◆ Task prompt ◆
Retype word for word the lines of the data below, from the first to the one bearing "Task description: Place", with that one included.

◆ Stored data ◆
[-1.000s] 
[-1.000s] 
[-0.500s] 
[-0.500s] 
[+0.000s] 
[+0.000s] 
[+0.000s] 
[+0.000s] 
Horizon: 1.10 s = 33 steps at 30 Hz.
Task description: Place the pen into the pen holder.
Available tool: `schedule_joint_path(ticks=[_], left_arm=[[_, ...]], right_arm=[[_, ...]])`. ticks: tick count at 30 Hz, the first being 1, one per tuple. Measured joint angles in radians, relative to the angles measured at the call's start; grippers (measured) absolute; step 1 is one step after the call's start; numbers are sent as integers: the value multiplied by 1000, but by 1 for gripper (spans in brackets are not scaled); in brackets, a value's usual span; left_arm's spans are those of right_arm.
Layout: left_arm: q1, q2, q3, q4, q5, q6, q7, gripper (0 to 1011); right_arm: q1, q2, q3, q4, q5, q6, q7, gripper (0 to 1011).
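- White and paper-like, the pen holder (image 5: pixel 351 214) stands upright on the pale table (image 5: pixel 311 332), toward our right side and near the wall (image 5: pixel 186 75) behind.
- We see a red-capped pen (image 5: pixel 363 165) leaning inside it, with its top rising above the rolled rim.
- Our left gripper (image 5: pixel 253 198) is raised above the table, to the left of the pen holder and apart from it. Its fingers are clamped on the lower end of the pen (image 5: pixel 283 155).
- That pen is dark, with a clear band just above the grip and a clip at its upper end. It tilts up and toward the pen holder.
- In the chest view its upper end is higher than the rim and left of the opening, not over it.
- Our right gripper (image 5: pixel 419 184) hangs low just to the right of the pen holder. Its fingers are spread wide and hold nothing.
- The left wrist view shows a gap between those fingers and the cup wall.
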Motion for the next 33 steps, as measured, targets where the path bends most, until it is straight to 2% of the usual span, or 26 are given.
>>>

◆ Answer below ◆
[-1.000s] 
[-1.000s] 
[-0.500s] 
[-0.500s] 
[+0.000s] 
[+0.000s] 
[+0.000s] 
[+0.000s] 
Horizon: 1.10 s = 33 steps at 30 Hz.
Task description: Place the pen into the pen holder.

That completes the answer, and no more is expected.